Astro is a virtual assistant for console.redhat.com created with Rasa.

Development

Setting up your environment

Astro uses pipenv to manage it's dependencies. Follow the instructions on pipenv to install it.

After installing pipenv, you are now ready to install the project development dependencies by running:

pipenv install --dev
make install 

This will install rasa inside the virtual environment created by pipenv. To access it you can run pipenv run rasa to execute any rasa command or pipenv shell to start a session within the virtual environment.

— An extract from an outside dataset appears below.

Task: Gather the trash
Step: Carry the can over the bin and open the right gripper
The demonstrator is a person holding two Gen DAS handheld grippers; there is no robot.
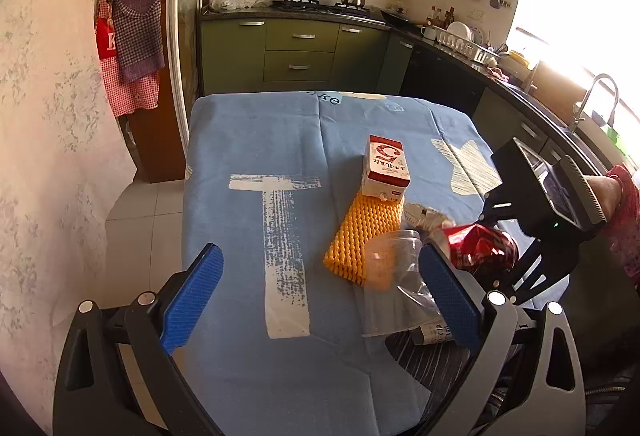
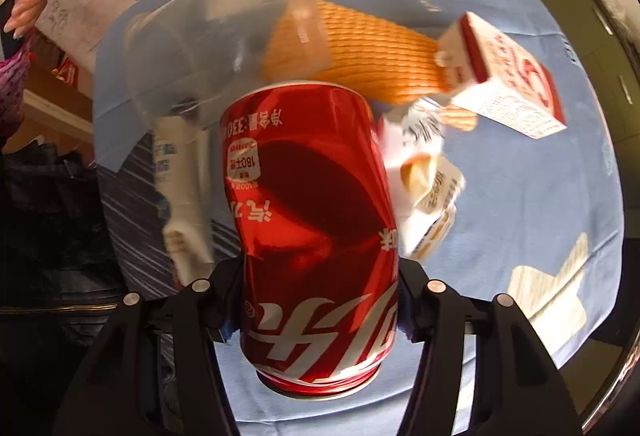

ℹ️ Any command below assumes that you are within a pipenv shell (i.e. after executing pipenv shell). If you don't want to use that mode, just preprend pipenv run to any command.

File structure

The training files are inside data directory. The common files are on the root of this directory and specific files are in the subfolders. The current approach is to have a directory for the namespace/bundle and a sub-directory for the application. Each application can write its own nlu, domain, stories and rules file depending on its needs.

For example, data/console/rbac/stories.yml holds the nlu info for RBAC.

Intents and responses are spread throughout the data directory in domain.yml files. This allows us to make changes to one bundle without affecting the other.

The custom actions (python code) is found within actions and holds the required code to execute it.

Test files are found in the tests folders.

Training the model

You can run make train to start a full training session, or you can do an incremental training of your previous model with make train-finetune.

Note that incremental training doesn't work if you added any new intents or actions.

Storing the models

The models are by default saved to ./models.

Offline Token

To be able to locally run the actions, you need to have a valid offline token for https://sso.redhat.com. All the API calls will be made on behalf of the user of this token. You can generate an offline token at https://access.redhat.com/management/api by clicking "Generate token". Copy this token to the environment variable OFFLINE_REFRESH_TOKEN (.env file is supported).

:note: If you want to use the stage environment, generate the token at https://access.stage.redhat.com/management/api and also set the environment variable SSO_REFRESH_TOKEN_URL to https://sso.stage.redhat.com/auth/realms/redhat-external/protocol/openid-connect/token

You will also need to point the CONSOLEDOT_BASE_URL environment variable to https://console.stage.redhat.com, and make sure that your http proxy url is set up properly.

Starting tracker store database

This app is configured to use a postgres database to store its conversation history. To start the database, run make run-db.

Once rasa is running, it will automatically migrate, creating an events table.

Tracker store docs

Executing

Once you have a trained model, you can run a local chat instance with rasa shell or make run-cli.

After setting up your offline token, start the actions server by executing rasa run actions --auto-reload or make run-actions.

Errors when launching

Failed to find input channel class for 'channels.console.ConsoleInput'

RasaException: Failed to find input channel class for 'channels.console.ConsoleInput'. Unknown input channel. Check your credentials configuration to make sure the mentioned channel is not misspelled. If you are creating your own channel, make sure it is a proper name of a class in a module.

This error happens when the class channels.console.ConsoleInput is not found OR the file containing that class fails to load. If the later, the error doesn't appear in the console, but we can check it by importing that file.

Running the following should make the error evident or at least give more information.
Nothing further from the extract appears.